Does anyone have any information about the blue Tioga/Tomac RS fork?

Thanks for looking!


----------



## Rumpfy (Dec 21, 2003)

Cool stuff! Super long steerer on that RS-1!

My fork collection is starting to get pretty healthy too. I just don't know how it happened!  

Tomac used a number of different forks on his bikes.
First the Manitou (Doug B built), then a Mag20, Tioga Showa, and a Judy replaced the Showa at some point while he was riding for Giant.


----------



## vdubbusrider (Jul 28, 2004)

a4racer, the next step is stick them on bikes and use them. 

you left out my favorite fork, the action tec proshock. if anybody has one drop me a line.


----------



## Rumpfy (Dec 21, 2003)

What kind of condition do the forks need to be in?
I've got your Manitou 2....the elastomers are shot, but the fork looks...ok.
Drop me a PM if you're interested.


----------



## Williwoods (May 3, 2004)

*hey vdub!!*



vdubbusrider said:


> a4racer, the next step is stick them on bikes and use them.
> 
> you left out my favorite fork, the action tec proshock. if anybody has one drop me a line.


I actually know of a full actiontec bike with the fork that has been sitting in a shop nearby for years the owner has purchased a new bike and has left it in this shop for over 3 years. I already asked the shop if it would be for sale and am waiting to hear back. It has a crack in the frame and imho is worthy of repair/paint. I can let you know.

Will


----------



## a4racer (Feb 11, 2004)

*Thanks all...*

Rumpfy, I've dropped you an e-mail about your Manitou 2!!

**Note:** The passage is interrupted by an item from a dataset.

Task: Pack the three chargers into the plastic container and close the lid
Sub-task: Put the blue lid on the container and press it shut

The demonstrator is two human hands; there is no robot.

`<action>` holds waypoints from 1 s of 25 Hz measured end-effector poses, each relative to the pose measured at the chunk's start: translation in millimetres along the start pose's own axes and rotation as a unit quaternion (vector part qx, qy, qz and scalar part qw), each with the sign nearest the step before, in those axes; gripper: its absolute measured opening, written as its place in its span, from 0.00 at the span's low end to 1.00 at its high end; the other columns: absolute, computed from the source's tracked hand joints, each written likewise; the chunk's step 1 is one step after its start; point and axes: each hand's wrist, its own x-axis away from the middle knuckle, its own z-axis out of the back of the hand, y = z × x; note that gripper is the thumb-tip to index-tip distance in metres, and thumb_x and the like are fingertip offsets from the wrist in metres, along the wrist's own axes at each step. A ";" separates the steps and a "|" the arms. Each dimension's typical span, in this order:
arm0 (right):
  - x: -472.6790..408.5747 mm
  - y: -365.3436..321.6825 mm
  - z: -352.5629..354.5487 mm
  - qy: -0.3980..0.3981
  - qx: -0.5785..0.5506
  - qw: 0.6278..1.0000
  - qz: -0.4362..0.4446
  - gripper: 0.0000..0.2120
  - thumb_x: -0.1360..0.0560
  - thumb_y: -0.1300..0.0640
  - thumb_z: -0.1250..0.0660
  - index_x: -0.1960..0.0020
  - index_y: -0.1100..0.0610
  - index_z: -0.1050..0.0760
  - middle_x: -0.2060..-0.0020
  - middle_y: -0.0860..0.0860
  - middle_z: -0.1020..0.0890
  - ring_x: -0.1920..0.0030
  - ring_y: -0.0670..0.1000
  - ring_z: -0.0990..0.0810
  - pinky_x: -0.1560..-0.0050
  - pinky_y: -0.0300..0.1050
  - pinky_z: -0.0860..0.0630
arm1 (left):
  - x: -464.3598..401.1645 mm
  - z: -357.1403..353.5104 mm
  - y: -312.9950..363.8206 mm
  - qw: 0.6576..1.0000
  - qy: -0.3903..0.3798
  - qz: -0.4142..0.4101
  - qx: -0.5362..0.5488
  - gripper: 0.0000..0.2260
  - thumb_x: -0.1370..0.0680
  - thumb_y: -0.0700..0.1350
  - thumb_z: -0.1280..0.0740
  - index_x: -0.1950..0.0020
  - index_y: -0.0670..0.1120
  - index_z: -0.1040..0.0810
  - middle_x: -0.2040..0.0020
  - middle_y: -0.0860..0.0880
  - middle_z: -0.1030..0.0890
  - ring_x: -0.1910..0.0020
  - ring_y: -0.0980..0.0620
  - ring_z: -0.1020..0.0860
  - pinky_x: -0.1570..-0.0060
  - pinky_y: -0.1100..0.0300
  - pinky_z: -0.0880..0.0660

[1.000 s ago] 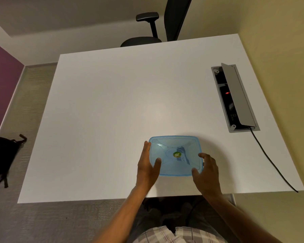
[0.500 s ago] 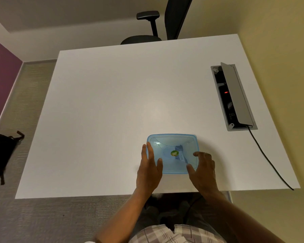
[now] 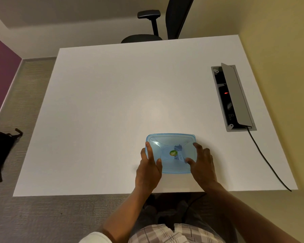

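Left hand (image 3: 148,168) lies palm-down, fingers spread flat on the 9 o'clock edge of the blue lid (image 3: 170,152), thumb on top near the lid's lower left corner. Right hand (image 3: 201,164) mirrors it at the 3 o'clock edge, fingers flat and splayed over the lid's right side, thumb tip pointing in toward the centre. Neither hand is curled around anything; both press open-palmed on the lid. Forearms come up from 6 o'clock, bare, converging on the box.

Plastic container (image 3: 175,170) sits on the white counter (image 3: 112,102) near its 6 o'clock edge, lid on top; whether it is fully snapped down can't be told. A round green sticker (image 3: 173,153) and a white label sit mid-lid. Through the tinted lid a dark shape shows, probably a charger; the count is not readable. Hands cover both side rims.

At 2 o'clock, a grey socket box (image 3: 232,97) with flap raised, red light inside, black cable (image 3: 267,160) running toward 4 o'clock. Office chair (image 3: 165,23) at 12, cut off by the frame. Black bag (image 3: 0,151) on the floor at 9.
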 end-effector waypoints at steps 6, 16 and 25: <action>-7.3 3.0 8.0 0.000 -0.024 1.000 -0.017 0.30 0.27 0.51 0.29 0.30 0.48 0.41 0.44 0.55 0.27 0.45 0.56 0.24 0.52 0.54 0.21 | -0.9 13.2 -6.4 0.999 0.010 -0.002 -0.033 0.33 0.20 0.58 0.42 0.20 0.55 0.56 0.33 0.48 0.30 0.49 0.48 0.20 0.59 0.54 0.19; -62.5 -15.4 19.4 0.026 -0.047 0.997 -0.058 0.17 0.21 0.50 0.37 0.37 0.58 0.28 0.46 0.60 0.19 0.46 0.60 0.21 0.49 0.51 0.25 | -70.8 33.2 6.8 0.984 0.059 0.144 0.081 0.18 0.19 0.59 0.47 0.39 0.51 0.25 0.42 0.48 0.21 0.45 0.46 0.21 0.51 0.56 0.30; -80.4 -12.1 15.5 0.011 -0.098 0.990 -0.096 0.10 0.22 0.50 0.35 0.49 0.57 0.22 0.51 0.57 0.16 0.51 0.58 0.20 0.51 0.52 0.23 | -101.8 26.5 -0.9 0.983 0.005 0.151 0.105 0.17 0.19 0.58 0.44 0.55 0.47 0.26 0.56 0.51 0.20 0.56 0.48 0.23 0.58 0.56 0.32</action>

VDubBusRider...I'm actually bidding on some of your bike auctions! I like the Klein you listed this weekend!!!


----------



## Boy named SSue (Jan 7, 2004)

*On this note*

Does anyone have a Lawwill that they are willing to part with. I have it in my mind that I need one on the front of my beach cruiser. I've been looking for some time and have an Amp ready to go if it doesn't pan out.

Thanks


----------



## vdubbusrider (Jul 28, 2004)

Williwoods said:


> I actually know of a full actiontec bike with the fork that has been sitting in a shop nearby for years the owner has purchased a new bike and has left it in this shop for over 3 years. I already asked the shop if it would be for sale and am waiting to hear back. It has a crack in the frame and imho is worthy of repair/paint. I can let you know.
> 
> Will


sounds neat. sounds trashed but sounds neat. is the frame action-tec too? there were a few different companies that made/make frames for those forks. the frame is made specifically for that fork so they need to be together.


----------



## unotache (Oct 29, 2004)

*I've got one......*



Boy named SSue said:


> Does anyone have a Lawwill that they are willing to part with. I have it in my mind that I need one on the front of my beach cruiser. I've been looking for some time and have an Amp ready to go if it doesn't pan out.
> 
> Thanks


I have one complete LL3 and a ton of service parts available for sale/trade
unotache at hotmail dot com for details


----------



## ssmike (Jan 21, 2004)

I might part with this. 1994 I think.


----------



## ssmike (Jan 21, 2004)

a4racer said:


> Rock Shox Judy XC (the beige one)


Mica was the official color name for that one.


----------



## Williwoods (May 3, 2004)

vdubbusrider said:


> sounds neat. sounds trashed but sounds neat. is the frame action-tec too? there were a few different companies that made/make frames for those forks. the frame is made specifically for that fork so they need to be together.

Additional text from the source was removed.